Your instructions -> Look for the string "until" in the data below, and copy each line that holds it.

= Beginning of Section =

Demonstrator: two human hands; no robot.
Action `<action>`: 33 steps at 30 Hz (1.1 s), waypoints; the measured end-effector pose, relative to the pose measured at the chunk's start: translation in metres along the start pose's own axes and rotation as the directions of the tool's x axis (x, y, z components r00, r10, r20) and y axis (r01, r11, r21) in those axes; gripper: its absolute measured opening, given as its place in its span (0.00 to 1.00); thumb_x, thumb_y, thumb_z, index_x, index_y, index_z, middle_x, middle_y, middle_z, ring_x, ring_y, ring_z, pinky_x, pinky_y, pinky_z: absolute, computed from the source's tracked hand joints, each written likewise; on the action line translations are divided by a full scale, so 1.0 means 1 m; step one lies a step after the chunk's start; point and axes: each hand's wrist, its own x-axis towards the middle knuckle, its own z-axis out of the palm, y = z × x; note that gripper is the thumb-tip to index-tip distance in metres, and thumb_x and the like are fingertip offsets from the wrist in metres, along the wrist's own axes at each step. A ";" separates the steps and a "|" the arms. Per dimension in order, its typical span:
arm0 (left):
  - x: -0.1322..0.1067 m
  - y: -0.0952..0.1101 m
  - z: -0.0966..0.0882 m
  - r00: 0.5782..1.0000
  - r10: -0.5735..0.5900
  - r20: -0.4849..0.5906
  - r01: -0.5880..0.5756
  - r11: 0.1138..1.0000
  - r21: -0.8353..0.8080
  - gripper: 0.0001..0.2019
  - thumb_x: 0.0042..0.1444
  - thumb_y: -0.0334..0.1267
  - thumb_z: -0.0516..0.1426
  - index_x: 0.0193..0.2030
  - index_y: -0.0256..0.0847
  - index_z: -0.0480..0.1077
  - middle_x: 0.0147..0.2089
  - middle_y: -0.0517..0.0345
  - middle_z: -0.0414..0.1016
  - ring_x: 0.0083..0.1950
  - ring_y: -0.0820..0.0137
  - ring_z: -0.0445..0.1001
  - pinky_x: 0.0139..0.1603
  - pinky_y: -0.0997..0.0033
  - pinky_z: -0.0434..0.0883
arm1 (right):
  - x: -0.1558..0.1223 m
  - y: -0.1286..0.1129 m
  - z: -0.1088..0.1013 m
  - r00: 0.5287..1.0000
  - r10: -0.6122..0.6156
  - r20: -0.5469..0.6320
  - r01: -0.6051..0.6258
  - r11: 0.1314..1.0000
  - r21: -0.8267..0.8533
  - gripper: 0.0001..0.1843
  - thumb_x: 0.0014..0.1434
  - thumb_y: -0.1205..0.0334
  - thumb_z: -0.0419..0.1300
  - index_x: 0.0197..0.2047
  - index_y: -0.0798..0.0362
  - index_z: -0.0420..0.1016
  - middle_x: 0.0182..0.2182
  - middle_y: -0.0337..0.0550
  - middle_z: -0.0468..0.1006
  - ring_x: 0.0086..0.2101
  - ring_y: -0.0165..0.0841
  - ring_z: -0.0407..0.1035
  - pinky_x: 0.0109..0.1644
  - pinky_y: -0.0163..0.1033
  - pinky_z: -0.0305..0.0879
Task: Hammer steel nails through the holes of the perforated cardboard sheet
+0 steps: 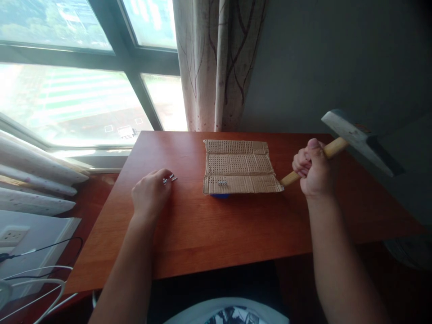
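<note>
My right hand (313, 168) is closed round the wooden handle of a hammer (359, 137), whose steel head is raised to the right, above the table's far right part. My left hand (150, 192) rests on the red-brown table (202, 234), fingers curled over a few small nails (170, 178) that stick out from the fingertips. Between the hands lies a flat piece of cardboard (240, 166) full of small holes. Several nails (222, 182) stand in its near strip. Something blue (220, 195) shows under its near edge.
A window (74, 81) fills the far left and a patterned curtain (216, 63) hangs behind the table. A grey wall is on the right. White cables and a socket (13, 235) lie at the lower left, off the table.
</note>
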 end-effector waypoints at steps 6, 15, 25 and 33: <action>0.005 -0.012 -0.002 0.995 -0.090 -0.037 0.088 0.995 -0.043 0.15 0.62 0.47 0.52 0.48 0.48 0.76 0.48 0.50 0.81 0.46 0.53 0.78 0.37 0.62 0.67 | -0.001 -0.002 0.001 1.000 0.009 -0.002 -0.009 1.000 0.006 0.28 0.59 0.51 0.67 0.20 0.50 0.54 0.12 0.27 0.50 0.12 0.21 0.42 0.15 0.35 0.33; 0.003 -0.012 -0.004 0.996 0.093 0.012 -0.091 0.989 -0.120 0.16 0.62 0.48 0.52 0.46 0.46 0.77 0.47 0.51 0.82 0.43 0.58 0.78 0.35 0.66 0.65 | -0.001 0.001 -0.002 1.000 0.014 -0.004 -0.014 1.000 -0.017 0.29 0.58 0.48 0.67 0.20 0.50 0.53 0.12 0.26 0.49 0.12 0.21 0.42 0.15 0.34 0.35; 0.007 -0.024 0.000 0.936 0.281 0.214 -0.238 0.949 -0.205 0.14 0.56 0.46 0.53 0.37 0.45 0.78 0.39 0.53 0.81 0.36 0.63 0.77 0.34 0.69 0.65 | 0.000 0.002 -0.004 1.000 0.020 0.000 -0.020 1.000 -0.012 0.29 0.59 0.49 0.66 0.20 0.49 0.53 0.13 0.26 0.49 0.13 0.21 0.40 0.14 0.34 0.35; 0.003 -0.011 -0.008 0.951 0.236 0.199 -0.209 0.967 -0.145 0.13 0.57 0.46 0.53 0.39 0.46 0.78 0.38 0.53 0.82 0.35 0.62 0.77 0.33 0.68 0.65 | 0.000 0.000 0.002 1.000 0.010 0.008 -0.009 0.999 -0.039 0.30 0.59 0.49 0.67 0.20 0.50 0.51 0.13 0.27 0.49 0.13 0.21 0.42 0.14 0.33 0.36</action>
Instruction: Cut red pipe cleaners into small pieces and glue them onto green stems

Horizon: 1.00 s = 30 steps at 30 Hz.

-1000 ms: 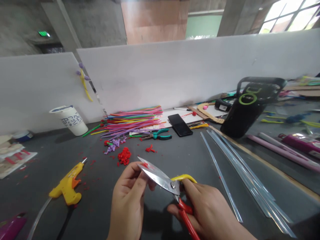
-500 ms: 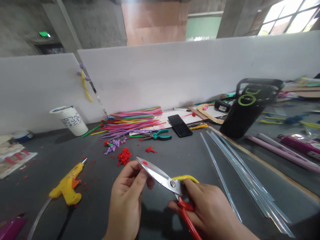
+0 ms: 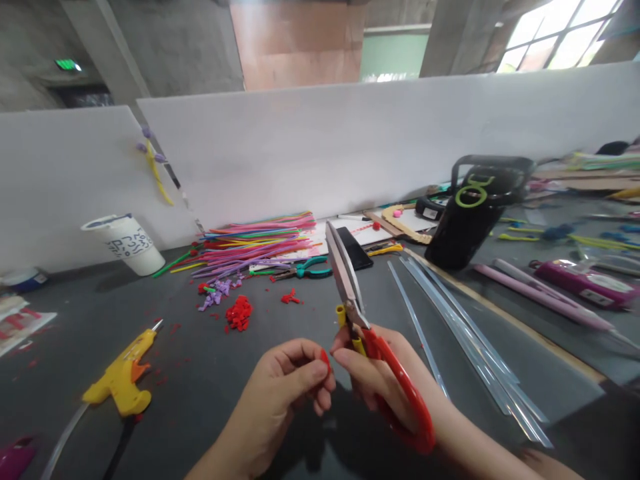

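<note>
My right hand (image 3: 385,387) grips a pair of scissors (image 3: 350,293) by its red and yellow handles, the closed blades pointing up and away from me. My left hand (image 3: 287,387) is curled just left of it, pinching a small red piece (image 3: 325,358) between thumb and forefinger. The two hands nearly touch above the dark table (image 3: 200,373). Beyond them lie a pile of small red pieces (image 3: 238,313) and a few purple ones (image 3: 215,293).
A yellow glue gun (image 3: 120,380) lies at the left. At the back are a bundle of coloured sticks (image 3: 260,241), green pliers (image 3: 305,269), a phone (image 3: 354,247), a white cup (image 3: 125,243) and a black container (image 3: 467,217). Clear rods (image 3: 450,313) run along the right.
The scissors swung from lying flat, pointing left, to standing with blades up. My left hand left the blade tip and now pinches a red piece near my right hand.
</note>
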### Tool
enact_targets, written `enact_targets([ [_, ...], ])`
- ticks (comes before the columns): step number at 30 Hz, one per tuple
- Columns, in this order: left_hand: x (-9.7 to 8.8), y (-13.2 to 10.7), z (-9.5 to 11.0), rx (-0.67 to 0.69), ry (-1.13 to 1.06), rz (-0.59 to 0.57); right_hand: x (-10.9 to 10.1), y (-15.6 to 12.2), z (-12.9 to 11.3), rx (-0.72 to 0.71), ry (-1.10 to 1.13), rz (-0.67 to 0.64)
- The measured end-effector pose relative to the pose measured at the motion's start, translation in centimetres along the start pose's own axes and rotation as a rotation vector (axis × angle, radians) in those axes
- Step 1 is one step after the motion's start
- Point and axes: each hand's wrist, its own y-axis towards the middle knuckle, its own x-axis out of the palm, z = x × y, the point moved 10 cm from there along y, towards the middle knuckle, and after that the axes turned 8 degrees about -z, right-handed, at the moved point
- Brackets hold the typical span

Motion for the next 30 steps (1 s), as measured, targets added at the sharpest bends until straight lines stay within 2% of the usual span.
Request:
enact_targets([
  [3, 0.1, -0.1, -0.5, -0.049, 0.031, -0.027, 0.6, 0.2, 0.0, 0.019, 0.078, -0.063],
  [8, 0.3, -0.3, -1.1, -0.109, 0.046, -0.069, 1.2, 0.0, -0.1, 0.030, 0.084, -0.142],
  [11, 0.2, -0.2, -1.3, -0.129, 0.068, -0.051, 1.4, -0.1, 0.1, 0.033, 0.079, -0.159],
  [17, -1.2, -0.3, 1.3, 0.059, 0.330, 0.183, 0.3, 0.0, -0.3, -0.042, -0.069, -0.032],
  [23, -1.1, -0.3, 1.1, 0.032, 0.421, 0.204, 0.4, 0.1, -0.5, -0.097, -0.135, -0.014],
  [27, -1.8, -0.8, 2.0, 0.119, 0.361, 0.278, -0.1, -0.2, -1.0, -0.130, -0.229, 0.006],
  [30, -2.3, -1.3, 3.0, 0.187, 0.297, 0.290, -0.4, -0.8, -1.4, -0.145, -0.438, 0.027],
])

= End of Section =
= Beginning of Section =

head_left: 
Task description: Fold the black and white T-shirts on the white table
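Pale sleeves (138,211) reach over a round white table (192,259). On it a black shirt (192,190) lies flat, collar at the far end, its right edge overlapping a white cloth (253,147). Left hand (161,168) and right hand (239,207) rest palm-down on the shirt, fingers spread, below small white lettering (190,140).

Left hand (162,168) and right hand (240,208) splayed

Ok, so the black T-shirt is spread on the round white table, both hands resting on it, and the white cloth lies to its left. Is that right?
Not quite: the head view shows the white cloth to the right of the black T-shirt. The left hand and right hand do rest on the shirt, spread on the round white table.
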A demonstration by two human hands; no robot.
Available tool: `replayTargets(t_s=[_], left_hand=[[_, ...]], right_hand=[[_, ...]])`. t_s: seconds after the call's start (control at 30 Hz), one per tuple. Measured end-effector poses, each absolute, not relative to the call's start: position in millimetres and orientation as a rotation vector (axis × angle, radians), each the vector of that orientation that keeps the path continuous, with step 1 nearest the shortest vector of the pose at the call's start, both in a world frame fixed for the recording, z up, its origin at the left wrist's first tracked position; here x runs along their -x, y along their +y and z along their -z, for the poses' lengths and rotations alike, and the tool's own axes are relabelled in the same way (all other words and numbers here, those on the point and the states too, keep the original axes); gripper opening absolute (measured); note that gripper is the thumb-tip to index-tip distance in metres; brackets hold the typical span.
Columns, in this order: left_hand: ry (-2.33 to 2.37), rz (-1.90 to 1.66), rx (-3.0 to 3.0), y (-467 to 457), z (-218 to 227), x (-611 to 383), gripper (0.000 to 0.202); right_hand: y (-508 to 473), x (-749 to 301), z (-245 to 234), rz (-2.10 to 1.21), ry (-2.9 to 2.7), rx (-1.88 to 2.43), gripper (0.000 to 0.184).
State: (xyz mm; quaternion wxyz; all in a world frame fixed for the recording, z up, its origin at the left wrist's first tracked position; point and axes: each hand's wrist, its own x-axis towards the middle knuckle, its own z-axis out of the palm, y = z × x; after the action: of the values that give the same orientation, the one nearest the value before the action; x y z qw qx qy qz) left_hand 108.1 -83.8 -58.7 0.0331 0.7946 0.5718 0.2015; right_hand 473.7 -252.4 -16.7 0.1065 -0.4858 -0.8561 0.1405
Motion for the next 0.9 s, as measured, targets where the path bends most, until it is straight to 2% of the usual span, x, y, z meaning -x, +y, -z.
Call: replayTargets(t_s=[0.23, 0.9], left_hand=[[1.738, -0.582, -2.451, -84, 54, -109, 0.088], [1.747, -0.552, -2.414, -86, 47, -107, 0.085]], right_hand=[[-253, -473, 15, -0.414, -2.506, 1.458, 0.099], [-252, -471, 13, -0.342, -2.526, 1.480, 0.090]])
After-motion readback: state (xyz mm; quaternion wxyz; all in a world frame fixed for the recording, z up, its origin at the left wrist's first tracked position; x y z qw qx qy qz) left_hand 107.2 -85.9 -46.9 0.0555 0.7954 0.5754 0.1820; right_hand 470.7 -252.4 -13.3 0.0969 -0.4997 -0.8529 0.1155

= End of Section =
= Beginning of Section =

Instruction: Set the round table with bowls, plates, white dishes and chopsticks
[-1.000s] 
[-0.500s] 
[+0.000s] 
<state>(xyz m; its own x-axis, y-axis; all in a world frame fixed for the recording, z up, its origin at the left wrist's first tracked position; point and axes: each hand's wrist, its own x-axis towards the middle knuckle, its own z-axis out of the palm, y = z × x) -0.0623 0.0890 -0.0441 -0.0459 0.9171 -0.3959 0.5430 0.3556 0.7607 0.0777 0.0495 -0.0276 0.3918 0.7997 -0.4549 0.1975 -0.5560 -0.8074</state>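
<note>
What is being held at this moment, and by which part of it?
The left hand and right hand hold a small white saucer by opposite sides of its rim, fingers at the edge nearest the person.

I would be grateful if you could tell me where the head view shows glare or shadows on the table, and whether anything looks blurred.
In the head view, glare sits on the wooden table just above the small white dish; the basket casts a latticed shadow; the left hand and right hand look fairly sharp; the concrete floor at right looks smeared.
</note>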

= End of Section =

Exercise answer ->
Motion for the next 30 steps (1 s), as measured, targets added at the sharpest bends until straight lines stay within 2% of the usual span.
Motion for the next 0.9 s, as measured, targets where the path bends most, until it is straight to 2% of the usual span, x, y, z meaning -x, +y, -z.

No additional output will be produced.